Cosmic Ray Extremely Distributed Observatory: Status and Perspectives of a Global Cosmic Ray Detection Framework
D. Gora*, K. Almeida Cheminant, N. Dhital, P. Homola, A. R. Duffy, O. Sushchov, D. Beznosko, J. Zamora-Saa, D. E. Alvarez Castillo, N. Dhital$, P. Kovacs, M. Marek, A. Mozgova, V. Nazari, M. Niedzwiecki, W. Noga, K. Smelcerz, K. Smolek, J. Stasielak, D. Ostrogorski, K. Rzecki and K.W. Wozniak
Pre-published on:
August 20, 2019
Published on:
July 02, 2021
Abstract
The Cosmic-Ray Extremely Distributed Observatory (CREDO) is a project dedicated to global studies of extremely extended cosmic-ray phenomena, the cosmic-ray ensembles (CRE), beyond the capabilities of existing detectors and observatories. Up to date cosmic-ray research has been focused on detecting single air showers, while the search for ensembles of cosmic-rays, which may spread over a significant fraction of the Earth, is a scientific terra incognita.

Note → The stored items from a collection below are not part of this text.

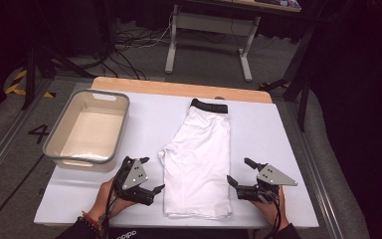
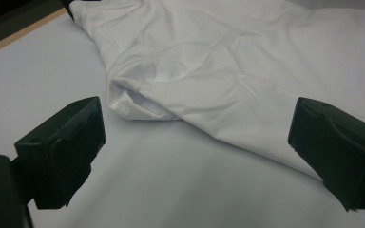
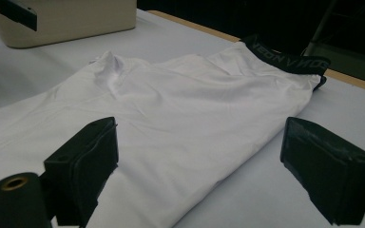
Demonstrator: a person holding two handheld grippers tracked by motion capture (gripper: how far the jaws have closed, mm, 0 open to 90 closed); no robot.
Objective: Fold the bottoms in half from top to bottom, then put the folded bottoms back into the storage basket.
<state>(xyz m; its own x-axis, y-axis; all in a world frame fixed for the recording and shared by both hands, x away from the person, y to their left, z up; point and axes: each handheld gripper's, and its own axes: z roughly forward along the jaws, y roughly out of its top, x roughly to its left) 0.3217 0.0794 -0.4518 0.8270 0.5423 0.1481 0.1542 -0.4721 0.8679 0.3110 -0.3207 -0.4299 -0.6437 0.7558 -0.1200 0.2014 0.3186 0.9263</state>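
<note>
White shorts with a black waistband lie folded lengthwise down the middle of the white table, waistband at the far end. My left gripper rests just left of the shorts' near half, open, its jaws apart on bare table. In the left gripper view, the gripper faces a folded fabric corner of the shorts. My right gripper sits just right of the shorts, open and holding nothing. In the right gripper view, the gripper faces the shorts and the waistband.
A beige bin with a grey rim stands on the table's left side, also in the right gripper view. A wooden strip runs along the far edge. Beyond it are desk legs and floor cables.
</note>
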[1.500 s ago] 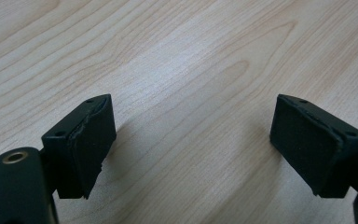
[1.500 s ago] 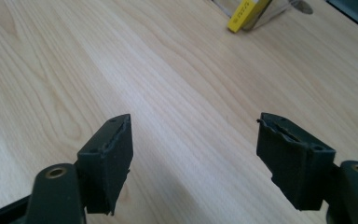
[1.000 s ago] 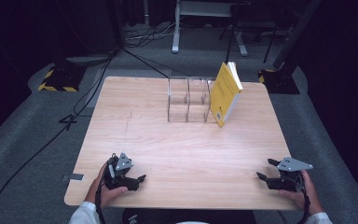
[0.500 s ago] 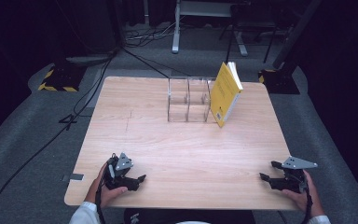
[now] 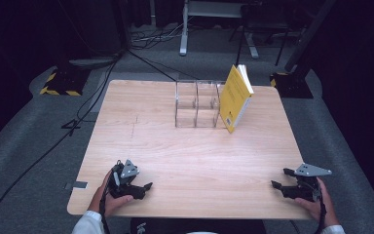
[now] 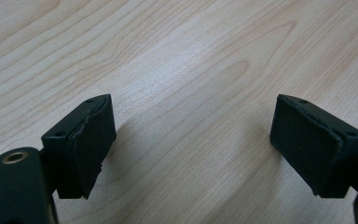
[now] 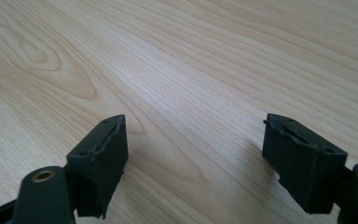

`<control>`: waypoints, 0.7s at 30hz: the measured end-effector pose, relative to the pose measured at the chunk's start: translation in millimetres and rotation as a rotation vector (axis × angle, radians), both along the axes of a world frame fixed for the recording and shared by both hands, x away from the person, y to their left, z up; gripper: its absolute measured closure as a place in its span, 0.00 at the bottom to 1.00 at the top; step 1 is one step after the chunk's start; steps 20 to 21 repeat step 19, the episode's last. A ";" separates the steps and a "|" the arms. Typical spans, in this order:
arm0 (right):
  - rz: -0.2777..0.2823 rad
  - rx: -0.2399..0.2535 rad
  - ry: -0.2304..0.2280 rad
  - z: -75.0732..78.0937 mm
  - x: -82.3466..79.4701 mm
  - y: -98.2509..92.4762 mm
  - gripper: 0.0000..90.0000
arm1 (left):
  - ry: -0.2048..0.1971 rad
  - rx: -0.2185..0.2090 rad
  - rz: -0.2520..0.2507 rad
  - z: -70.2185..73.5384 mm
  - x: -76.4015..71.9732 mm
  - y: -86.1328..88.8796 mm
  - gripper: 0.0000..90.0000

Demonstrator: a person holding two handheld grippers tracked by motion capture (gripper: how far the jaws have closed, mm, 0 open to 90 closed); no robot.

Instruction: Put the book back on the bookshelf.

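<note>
Two grippers are resting at the near edge of a pale wooden table point(image 5: 190, 156), one in each of the person's hands, as I am watching remotely from the high view. I am seeing the left gripper point(image 5: 143, 187) near the table's near left corner, held low over the wood, its jaws pointing toward the right. In the left gripper view, its two black padded jaws are standing wide apart and released, with bare wood grain between them and nothing in their grasp.

I am seeing the right gripper point(image 5: 278, 178) near the near right corner, well apart from the left one, its jaws pointing left toward the table's middle and a grey three-cornered plate sitting on top of it. Its jaws have just been opening a little, and in the right gripper view they are standing wide apart and released, with bare wood between the pads.

Both grippers are sitting well apart from the things at the far side of the table. A clear box point(image 5: 197, 105) with compartments is standing there, and a yellow book point(image 5: 233, 97) is leaning upright against its right end, tilted, with its white page edges facing up and to the right.
</note>
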State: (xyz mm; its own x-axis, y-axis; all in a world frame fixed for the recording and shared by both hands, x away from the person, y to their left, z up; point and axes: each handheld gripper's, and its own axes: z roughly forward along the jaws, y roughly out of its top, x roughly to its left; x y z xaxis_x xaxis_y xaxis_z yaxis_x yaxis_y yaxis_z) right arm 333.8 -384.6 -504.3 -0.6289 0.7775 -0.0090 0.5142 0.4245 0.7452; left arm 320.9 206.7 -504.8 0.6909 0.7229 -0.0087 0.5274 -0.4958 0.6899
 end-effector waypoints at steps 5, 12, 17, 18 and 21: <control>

The key idea of CREDO is to combine existing cosmic-ray detectors (large professional arrays, educational instruments, individual detectors, such as smartphones, etc.) into a worldwide network, thus enabling a global analysis. The second goal of CREDO involves a large number of participants (citizen science!), assuring the geographical spread of the detectors and managing manpower necessary to deal with vast amount of data to search for evidence for cosmic-ray ensembles. In this paper the status and perspectives of the project are presented.